The fear is recoupling, not recession3 min read . Updated: 28 Dec 2011, 10:18 PM IST
The fear is recoupling, not recession
The fear is recoupling, not recession
The Mayans were wrong. The world won’t end in 2012, but at times it may feel as if it’s about to. Such is Asia’s lot as Europe’s debt debacle and the US’ political paralysis fuse, presenting challenges for leaders from Beijing to Jakarta.
In a less chaotic time, this might have been Asia’s big moment. News this week that Japan and China will promote direct trading of yen and yuan without using dollars is a case in point. An eastward shift of power and capital would seem to be a given as Brussels and Washington turn inward. Yet a worsening global environment will interrupt Asia’s path to economic dominance.
Here are eight risks that may get in Asia’s way:
• Pocketbook worries: Consumers will become more dissatisfied with the toxic mix of inflation and widening income inequality. Leaders aren’t doing enough to make sure the benefits of growth are shared equitably. As the Gini coefficient—a statistical measure of wealth inequality—rises across Asia, increasing tensions will play out in unpredictable ways in markets and politics.
• Occupy Wukan: It’s getting harder for China to keep its 1.3 billion people from hearing about events in a coastal village in Guangdong province. There, thousands of people fed up with land seizures took to the streets and forced out Communist Party officials. This Occupy Wall Street dynamic is a startling contrast to the usual success China has in quashing any hint of public discord. As The New York Times points out, there are at least 625,000 potential Wukans in China. The 12 months ahead will be busy for China’s thought police.
• Political intrigue: China, Hong Kong, South Korea and Taiwan will pick new leaders. State elections in India will help determine if Rahul Gandhi will soon replace his mother, Sonia Gandhi, as president of the ruling Congress party. Taiwan’s contest could be a standout—a verdict on President Ma Ying Jeou’s economic policies and drive for better relations with China. Territorial disputes in the South China Sea could bubble over. Violence might break out in Thailand if ousted prime minister Thaksin Shinawatra is allowed to return. In Myanmar, Aung San Suu Kyi’s move to register her party for elections will test the government’s recent steps towards democracy.

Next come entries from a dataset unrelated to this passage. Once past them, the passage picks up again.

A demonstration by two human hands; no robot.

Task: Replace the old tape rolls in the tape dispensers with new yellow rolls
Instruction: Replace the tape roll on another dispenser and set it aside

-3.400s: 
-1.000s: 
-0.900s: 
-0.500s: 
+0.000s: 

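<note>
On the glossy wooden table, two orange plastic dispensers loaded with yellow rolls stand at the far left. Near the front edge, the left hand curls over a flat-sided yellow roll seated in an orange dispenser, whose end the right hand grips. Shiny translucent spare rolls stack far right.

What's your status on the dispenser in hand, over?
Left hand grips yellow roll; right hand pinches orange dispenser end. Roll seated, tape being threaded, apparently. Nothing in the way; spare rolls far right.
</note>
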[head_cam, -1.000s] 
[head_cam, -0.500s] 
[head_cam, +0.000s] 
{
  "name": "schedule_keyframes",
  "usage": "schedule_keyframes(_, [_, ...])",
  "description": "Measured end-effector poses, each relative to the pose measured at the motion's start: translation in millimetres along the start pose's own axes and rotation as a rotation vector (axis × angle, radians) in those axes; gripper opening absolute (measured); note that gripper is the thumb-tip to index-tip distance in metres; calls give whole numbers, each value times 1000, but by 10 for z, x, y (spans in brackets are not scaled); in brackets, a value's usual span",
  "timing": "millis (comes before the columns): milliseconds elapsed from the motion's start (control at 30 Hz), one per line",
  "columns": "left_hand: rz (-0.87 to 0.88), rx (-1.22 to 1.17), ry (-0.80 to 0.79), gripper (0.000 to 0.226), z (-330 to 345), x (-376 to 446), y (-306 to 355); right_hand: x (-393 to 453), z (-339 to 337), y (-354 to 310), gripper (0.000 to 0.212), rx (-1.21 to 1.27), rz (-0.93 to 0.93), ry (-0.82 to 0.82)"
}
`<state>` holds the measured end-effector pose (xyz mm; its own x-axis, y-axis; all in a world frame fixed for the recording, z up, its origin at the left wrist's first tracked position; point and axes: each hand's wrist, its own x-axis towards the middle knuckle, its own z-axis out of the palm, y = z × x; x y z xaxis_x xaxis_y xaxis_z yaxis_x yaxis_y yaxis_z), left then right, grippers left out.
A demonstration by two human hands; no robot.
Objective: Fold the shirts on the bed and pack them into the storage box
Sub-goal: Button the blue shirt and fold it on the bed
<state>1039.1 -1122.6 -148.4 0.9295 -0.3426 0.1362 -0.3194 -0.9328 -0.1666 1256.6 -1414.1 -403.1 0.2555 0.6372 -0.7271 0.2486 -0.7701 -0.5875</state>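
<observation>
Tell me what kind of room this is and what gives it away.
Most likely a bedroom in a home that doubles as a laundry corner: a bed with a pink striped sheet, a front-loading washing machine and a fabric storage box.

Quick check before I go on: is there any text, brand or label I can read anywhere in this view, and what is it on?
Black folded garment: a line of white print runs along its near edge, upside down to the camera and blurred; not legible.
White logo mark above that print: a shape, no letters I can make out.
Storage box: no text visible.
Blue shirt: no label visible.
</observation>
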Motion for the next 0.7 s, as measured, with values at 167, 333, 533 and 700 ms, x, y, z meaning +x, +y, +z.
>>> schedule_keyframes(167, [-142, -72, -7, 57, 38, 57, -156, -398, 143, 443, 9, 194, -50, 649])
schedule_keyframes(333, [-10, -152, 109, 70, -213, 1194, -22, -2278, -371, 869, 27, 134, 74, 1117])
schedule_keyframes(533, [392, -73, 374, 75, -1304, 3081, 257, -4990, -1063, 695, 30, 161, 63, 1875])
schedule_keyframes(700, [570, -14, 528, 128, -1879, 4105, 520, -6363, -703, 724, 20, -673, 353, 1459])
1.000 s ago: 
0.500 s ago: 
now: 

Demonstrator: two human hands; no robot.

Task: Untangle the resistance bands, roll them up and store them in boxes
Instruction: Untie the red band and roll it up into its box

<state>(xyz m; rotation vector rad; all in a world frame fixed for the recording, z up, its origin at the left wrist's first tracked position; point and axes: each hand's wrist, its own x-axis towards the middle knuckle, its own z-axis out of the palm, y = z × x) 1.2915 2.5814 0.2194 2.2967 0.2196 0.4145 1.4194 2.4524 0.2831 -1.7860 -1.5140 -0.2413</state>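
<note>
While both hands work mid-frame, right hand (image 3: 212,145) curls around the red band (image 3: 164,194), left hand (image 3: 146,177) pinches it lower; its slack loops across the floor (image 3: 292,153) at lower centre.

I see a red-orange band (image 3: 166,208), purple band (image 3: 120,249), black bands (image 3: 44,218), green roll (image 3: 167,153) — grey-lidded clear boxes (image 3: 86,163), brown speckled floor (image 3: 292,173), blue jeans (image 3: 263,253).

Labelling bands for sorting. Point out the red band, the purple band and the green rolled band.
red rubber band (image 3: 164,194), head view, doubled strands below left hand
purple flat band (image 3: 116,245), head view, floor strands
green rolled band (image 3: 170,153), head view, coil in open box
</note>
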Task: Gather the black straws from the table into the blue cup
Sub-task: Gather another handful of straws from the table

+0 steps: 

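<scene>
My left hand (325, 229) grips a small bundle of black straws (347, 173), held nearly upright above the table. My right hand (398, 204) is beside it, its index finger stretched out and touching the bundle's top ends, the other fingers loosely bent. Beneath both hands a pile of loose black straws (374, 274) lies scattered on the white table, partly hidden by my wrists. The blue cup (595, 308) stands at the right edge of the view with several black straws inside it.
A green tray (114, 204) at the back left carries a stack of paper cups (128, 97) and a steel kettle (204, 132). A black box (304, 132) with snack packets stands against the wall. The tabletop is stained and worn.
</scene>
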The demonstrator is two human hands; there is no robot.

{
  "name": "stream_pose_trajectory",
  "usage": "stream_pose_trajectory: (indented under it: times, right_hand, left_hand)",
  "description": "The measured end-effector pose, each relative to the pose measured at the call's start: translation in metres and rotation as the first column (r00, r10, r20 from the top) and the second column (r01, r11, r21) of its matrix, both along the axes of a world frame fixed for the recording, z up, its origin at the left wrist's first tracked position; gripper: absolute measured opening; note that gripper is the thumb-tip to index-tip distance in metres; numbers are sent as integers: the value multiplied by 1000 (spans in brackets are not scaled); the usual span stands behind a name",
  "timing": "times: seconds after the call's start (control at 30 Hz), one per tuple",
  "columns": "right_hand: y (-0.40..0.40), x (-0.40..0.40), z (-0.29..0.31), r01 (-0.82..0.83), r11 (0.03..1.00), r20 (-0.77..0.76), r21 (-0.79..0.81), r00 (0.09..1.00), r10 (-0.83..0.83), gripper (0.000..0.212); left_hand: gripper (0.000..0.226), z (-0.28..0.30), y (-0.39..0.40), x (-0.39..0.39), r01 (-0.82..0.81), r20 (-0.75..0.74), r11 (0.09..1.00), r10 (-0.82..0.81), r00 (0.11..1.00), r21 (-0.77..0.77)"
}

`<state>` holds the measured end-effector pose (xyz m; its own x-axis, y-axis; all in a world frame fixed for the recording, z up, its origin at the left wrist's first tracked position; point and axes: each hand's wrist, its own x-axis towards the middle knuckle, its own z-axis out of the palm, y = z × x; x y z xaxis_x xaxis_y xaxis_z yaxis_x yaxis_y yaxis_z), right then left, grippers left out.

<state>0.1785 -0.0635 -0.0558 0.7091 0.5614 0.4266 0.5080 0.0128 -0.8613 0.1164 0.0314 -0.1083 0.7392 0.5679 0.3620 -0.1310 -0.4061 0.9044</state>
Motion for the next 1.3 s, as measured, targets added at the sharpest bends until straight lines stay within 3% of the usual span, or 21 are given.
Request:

• The Kim follies: As the world gets used to Kim Jong Un replacing Kim Jong Il as North Korean leader, there’s no telling how things will unfold in Pyongyang. Will the 20-something Kim feel obliged to show he means business with missile launches into the South and nuclear tests? Might military generals who covet the top job rebel? The questions about the world’s most secretive regime hover over all of Asia.
• Internet clampdown: Beijing’s great wall of censorship is raising cyber clampdowns to an art form, the latest on Twitter-like services. Yet the Internet is under attack throughout Asia. India is stepping up efforts to require Facebook Inc., Google Inc. and other portals to remove content that may be deemed offensive. South Korea and Thailand have been suppressing more and more information. Balancing transparency and state control of information will become harder.
• Japan’s debt trap: The conventional take is that Japan is in a liquidity trap, which makes it impossible for zero interest rates to stimulate the economy. The real problem is a debt trap, and the yen is part of it. On the one hand, a strong currency is prompting companies to go shopping overseas to hedge against the country’s aging population, lack of growth and a vulnerability to earthquakes and other disasters. On the other, it is further hollowing out Japanese industry. That will lead Japan to add to its debt, the world’s largest, risking further credit downgrades.
• China’s bust: It’s a make-or-break year for China’s efforts to defy the economic laws of gravity. A bad debt hangover from the huge stimulus of recent years is a distinct possibility. Markedly slower growth would be a nightmare for a Communist Party obsessed with social stability. It also would be a big blow to a country such as Australia, which is more vulnerable to a Chinese slump than officials in Canberra admit.
Should the second biggest economy join the US, Europe and Japan in the slow growth club, Asia would find itself in treacherous territory. That wouldn’t be the end of the world as the Mayans anticipated for 2012, but it would be different than the one we’ve come to know.
William Pesek is a Bloomberg columnist. The views expressed are his own.